- Task objective
Please reproduce all the data exactly as written and omit the pictures.

--- Given material ---

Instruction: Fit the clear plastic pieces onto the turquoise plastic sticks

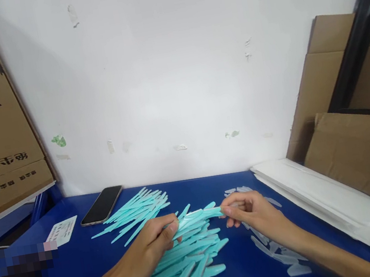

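Thumb and fingertips of the right hand point(250, 210) pinch the right end of a turquoise stick point(213, 211), just below and right of the frame's centre, with next to no gap between them. At its left end the left hand point(155, 238) closes its thumb over its curled fingers; whether it has hold of one stick or several cannot be told, as they overlap there. The step in hand looks like work on the tip of a single stick, held level between both hands. As a judgement, the next move calls for a steady left grip and a light, straight touch from the right, since the stick is thin and others crowd it.

Right beneath the hands, a loose pile of turquoise sticks point(191, 262) fans down to the bottom edge. Left of centre, beyond the left hand, lies a smaller, neater bunch point(137, 212). Under and beside the right forearm, clear plastic pieces point(261, 245) are scattered on the blue surface point(243, 273). Farther out come a phone point(104, 205) and a printed card point(62, 231) at left, white packets point(322, 196) at right, and cardboard point(361, 156) along the right edge.
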The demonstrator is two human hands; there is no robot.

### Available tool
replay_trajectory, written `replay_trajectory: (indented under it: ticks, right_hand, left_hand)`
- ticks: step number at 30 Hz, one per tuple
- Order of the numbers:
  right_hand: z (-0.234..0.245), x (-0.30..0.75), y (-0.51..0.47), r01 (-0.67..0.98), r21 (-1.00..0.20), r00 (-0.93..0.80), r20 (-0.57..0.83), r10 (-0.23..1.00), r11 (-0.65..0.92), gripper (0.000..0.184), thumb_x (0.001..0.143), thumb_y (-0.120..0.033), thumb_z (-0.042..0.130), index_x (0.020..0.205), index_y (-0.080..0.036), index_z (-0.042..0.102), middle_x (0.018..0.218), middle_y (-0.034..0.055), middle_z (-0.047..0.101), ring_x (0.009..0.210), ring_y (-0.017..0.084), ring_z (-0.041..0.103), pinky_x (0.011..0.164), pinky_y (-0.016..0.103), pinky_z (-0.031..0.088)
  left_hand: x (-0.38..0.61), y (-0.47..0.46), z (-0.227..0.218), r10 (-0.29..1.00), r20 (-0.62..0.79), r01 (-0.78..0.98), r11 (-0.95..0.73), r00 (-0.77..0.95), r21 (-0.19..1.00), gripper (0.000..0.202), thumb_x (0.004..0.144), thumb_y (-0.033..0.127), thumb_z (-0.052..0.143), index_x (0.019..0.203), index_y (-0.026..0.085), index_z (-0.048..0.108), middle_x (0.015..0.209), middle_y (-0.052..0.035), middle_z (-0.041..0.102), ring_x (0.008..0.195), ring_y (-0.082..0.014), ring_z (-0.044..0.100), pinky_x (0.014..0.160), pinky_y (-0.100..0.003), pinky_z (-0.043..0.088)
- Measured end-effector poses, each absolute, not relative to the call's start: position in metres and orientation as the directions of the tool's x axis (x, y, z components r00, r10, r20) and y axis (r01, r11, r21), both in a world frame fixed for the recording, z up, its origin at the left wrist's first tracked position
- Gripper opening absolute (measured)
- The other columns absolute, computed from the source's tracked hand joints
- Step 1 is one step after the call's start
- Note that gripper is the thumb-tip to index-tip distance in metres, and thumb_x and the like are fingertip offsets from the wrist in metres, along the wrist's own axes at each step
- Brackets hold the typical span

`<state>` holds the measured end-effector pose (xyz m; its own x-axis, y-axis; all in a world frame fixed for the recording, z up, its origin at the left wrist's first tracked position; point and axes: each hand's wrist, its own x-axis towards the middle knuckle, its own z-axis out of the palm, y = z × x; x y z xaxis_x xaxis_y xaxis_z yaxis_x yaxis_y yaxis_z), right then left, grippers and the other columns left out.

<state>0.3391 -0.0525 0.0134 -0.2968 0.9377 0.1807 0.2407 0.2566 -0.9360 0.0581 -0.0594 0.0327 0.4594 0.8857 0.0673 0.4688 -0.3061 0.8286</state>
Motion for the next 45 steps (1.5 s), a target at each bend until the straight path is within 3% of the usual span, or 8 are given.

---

- Reply
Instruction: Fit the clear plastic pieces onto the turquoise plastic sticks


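Thumb and fingertips of the right hand point(250, 210) pinch the right end of a turquoise stick point(213, 211), just below and right of the frame's centre, with next to no gap between them. At its left end the left hand point(155, 238) closes its thumb over its curled fingers; whether it has hold of one stick or several cannot be told, as they overlap there. The step in hand looks like work on the tip of a single stick, held level between both hands. As a judgement, the next move calls for a steady left grip and a light, straight touch from the right, since the stick is thin and others crowd it.

Right beneath the hands, a loose pile of turquoise sticks point(191, 262) fans down to the bottom edge. Left of centre, beyond the left hand, lies a smaller, neater bunch point(137, 212). Under and beside the right forearm, clear plastic pieces point(261, 245) are scattered on the blue surface point(243, 273). Farther out come a phone point(104, 205) and a printed card point(62, 231) at left, white packets point(322, 196) at right, and cardboard point(361, 156) along the right edge.
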The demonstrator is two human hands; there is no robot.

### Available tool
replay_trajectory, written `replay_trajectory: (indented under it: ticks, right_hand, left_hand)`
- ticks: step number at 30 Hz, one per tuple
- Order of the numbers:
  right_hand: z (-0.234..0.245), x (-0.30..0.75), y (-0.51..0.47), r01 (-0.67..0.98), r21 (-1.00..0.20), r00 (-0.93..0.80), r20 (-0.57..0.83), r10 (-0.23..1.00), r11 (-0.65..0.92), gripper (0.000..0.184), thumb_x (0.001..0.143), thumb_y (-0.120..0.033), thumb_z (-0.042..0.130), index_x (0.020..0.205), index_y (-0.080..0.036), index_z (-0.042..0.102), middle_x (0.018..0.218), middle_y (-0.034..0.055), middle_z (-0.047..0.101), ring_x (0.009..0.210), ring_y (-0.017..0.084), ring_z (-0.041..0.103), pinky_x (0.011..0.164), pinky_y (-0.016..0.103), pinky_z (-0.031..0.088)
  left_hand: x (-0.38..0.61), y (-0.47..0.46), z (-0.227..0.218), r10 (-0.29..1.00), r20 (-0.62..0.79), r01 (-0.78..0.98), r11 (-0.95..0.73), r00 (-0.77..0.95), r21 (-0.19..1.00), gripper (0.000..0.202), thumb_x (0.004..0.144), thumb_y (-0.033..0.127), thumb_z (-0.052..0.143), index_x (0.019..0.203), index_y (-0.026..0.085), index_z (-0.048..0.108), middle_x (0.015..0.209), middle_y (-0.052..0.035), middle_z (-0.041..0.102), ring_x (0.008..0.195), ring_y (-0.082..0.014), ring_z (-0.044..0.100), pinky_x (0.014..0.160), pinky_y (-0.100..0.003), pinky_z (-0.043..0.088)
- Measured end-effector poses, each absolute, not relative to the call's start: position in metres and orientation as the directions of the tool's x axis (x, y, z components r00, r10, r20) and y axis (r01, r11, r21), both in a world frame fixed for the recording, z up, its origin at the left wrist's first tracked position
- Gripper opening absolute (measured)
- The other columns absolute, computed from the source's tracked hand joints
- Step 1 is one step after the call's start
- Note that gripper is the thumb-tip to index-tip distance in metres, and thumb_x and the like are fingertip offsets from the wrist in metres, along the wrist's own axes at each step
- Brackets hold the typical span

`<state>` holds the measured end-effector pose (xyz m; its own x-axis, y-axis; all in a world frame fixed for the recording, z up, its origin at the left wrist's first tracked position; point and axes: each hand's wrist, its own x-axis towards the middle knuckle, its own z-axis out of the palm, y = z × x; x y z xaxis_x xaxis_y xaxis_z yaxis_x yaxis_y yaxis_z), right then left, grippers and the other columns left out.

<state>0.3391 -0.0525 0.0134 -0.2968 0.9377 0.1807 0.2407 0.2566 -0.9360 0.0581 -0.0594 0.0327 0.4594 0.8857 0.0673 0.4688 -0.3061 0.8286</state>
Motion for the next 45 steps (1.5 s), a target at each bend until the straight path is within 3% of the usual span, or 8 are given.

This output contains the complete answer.